▸ **THE PROBLEM**
With pictures omitted, the line containing "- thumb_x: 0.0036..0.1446" and all later lines of the records below are to be restated word for word.

(Data records)
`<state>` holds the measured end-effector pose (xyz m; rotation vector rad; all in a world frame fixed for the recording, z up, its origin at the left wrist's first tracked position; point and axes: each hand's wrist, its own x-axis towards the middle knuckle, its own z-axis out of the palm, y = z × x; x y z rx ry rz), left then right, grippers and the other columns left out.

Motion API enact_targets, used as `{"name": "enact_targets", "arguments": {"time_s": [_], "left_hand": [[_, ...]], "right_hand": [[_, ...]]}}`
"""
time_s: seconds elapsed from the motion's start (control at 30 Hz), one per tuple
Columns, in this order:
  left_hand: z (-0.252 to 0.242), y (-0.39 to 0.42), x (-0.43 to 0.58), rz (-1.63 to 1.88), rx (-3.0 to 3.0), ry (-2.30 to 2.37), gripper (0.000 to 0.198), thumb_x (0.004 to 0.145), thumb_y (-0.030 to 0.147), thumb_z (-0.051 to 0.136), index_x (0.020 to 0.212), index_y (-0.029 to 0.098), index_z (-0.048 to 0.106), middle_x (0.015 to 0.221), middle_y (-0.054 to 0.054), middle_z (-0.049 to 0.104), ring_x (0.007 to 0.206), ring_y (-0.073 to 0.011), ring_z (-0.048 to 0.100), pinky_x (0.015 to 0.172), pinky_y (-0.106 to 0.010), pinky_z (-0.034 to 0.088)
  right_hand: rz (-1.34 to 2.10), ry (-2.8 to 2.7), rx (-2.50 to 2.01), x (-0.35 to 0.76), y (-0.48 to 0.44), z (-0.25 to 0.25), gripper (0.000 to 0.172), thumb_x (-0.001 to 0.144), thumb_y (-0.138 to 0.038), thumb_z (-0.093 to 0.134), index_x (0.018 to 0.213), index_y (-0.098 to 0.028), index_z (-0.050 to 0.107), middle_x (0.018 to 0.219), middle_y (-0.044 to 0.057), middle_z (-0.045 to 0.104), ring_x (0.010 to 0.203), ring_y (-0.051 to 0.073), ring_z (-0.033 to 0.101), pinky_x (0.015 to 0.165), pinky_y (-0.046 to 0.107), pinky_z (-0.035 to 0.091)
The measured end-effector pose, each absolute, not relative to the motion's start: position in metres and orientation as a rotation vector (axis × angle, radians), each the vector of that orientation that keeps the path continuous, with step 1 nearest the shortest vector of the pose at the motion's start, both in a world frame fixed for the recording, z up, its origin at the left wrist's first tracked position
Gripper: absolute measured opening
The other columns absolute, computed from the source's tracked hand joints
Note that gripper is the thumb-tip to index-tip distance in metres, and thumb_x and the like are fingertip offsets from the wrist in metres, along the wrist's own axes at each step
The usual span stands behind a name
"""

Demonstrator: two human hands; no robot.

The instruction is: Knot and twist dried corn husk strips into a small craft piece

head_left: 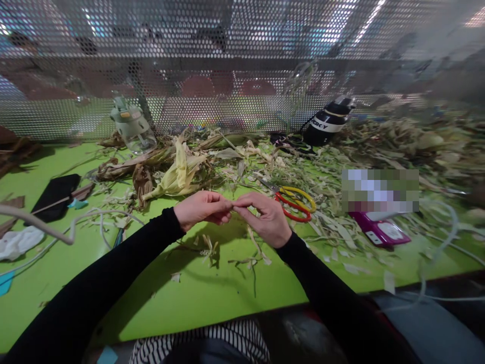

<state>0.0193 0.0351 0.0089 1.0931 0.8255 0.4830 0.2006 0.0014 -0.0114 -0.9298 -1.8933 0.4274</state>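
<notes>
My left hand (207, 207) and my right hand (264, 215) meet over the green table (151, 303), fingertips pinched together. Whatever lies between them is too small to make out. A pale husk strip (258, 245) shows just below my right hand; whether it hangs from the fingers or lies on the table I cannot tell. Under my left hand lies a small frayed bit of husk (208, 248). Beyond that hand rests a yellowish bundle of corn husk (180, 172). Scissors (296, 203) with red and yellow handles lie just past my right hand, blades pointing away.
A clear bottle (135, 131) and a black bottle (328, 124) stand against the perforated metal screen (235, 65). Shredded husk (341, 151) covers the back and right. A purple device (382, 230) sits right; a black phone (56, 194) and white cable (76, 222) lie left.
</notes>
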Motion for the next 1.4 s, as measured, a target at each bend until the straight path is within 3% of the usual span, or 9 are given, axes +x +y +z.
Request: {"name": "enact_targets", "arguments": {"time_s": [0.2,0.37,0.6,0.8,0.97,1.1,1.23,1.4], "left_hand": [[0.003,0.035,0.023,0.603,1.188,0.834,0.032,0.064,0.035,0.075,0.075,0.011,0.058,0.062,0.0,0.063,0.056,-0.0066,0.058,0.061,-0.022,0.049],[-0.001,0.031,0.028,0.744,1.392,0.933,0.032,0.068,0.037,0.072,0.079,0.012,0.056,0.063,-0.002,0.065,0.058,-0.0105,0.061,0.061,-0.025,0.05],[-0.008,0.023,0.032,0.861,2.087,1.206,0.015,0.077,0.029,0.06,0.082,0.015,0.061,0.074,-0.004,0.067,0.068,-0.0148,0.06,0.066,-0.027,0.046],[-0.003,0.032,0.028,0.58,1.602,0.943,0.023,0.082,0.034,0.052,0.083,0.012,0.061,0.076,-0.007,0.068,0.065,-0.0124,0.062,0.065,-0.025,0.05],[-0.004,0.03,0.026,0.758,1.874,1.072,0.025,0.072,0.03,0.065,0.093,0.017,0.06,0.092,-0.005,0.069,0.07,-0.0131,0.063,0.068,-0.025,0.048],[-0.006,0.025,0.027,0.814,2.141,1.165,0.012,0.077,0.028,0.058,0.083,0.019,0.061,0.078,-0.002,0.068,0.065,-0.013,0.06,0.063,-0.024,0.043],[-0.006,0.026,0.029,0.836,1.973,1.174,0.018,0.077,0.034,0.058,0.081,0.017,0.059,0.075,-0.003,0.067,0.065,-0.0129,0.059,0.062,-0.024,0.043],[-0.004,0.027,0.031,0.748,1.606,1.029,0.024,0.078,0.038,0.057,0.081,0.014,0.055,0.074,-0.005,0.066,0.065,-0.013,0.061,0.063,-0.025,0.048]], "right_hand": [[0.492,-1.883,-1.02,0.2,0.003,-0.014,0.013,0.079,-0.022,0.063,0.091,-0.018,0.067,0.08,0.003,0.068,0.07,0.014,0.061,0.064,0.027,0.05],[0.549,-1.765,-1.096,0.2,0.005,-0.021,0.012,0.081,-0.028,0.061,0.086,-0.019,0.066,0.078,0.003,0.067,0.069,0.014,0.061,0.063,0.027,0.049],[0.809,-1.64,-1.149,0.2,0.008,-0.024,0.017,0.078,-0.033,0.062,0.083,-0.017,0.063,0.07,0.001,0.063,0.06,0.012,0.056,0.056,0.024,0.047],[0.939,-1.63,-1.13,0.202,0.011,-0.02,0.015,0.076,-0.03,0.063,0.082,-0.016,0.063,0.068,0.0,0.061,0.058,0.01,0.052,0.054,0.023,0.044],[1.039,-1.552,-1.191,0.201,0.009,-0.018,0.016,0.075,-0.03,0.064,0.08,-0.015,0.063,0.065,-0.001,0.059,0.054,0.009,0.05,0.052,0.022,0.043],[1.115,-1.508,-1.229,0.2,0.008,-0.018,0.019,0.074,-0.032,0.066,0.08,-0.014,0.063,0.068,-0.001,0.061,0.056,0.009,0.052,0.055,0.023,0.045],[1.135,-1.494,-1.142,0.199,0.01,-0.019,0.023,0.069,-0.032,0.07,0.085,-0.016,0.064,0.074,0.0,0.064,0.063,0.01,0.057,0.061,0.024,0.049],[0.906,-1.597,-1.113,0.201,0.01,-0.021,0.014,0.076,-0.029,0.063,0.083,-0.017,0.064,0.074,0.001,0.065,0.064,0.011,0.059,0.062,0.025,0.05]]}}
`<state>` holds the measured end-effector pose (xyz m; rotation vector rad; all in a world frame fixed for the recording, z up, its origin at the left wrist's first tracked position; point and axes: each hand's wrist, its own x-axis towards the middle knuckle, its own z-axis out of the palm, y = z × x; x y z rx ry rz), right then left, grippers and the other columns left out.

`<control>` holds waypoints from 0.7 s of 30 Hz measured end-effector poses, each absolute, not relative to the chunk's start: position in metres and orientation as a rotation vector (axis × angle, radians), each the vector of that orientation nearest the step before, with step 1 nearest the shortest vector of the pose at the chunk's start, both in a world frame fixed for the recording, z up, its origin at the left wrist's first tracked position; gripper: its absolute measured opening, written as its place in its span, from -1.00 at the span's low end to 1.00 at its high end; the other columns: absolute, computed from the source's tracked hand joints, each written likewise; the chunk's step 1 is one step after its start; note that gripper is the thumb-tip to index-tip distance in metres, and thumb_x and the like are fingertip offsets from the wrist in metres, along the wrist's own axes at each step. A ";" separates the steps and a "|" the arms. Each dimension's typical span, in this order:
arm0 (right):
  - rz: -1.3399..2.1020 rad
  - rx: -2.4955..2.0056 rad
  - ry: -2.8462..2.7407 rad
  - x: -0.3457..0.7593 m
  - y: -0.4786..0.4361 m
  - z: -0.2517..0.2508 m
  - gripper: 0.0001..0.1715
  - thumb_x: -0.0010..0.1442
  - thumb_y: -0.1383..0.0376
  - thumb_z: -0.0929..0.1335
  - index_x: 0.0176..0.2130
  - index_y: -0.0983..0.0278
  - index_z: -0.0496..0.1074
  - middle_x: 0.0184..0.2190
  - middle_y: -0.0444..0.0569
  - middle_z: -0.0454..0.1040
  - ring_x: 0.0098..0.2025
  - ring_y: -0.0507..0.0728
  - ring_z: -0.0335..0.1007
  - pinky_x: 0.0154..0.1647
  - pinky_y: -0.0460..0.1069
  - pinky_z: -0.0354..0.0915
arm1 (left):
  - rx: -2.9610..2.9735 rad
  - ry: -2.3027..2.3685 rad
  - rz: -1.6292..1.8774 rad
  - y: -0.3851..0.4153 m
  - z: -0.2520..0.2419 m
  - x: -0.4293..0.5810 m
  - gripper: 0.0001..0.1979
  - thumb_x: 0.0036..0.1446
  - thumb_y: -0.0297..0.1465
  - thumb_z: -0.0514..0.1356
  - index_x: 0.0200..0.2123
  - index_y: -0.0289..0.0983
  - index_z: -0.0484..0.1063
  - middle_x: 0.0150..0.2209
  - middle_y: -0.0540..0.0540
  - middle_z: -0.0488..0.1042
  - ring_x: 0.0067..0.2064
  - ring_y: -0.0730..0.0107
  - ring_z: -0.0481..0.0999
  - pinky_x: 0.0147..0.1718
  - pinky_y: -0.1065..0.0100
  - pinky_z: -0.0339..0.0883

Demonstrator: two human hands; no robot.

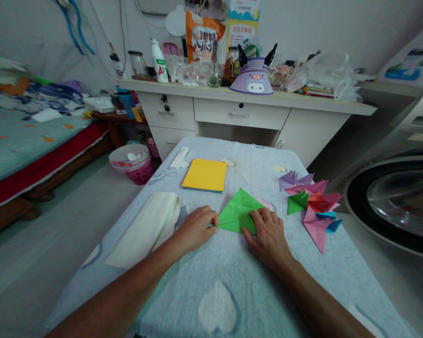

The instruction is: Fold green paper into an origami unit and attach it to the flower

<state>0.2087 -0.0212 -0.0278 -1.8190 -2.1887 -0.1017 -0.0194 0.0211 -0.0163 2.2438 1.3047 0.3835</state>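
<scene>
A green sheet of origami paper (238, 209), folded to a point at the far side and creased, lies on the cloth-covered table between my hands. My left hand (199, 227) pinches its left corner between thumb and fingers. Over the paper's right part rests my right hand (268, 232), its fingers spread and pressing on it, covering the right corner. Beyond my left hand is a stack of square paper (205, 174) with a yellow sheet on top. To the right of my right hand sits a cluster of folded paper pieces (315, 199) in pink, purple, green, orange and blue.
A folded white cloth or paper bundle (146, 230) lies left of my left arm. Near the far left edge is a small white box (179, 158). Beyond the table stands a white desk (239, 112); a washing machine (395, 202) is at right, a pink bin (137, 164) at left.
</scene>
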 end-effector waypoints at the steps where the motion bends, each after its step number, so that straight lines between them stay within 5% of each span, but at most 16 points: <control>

▸ **EXERCISE ANSWER**
  - thumb_x: 0.0036..0.1446
  - thumb_y: -0.0297..0.1465
  - thumb_z: -0.0514..0.1356
  - index_x: 0.0200..0.2123
  - index_y: -0.0289..0.0983
  - index_z: -0.0484..0.1063
  - middle_x: 0.0150..0.2209
  - middle_y: -0.0540..0.0540
  - middle_z: -0.0488..0.1042
  - ring_x: 0.0067..0.2064
  - ring_y: -0.0730..0.0107
  - ring_z: -0.0481..0.0999
  - pinky_x: 0.0147..0.1718
  - pinky_y: -0.1065..0.0100
  - pinky_z: -0.0339..0.0883

Demonstrator: two human hands; no robot.


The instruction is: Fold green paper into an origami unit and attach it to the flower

<state>0.2087 -0.0212 -0.0278 -1.8190 -2.1887 -0.1017 -0.0194 0.0211 -0.0163 2.2438 1.3047 0.3835</state>
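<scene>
A green sheet of origami paper (238, 209), folded to a point at the far side and creased, lies on the cloth-covered table between my hands. My left hand (199, 227) pinches its left corner between thumb and fingers. Over the paper's right part rests my right hand (268, 232), its fingers spread and pressing on it, covering the right corner. Beyond my left hand is a stack of square paper (205, 174) with a yellow sheet on top. To the right of my right hand sits a cluster of folded paper pieces (315, 199) in pink, purple, green, orange and blue.
A folded white cloth or paper bundle (146, 230) lies left of my left arm. Near the far left edge is a small white box (179, 158). Beyond the table stands a white desk (239, 112); a washing machine (395, 202) is at right, a pink bin (137, 164) at left.
</scene>
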 end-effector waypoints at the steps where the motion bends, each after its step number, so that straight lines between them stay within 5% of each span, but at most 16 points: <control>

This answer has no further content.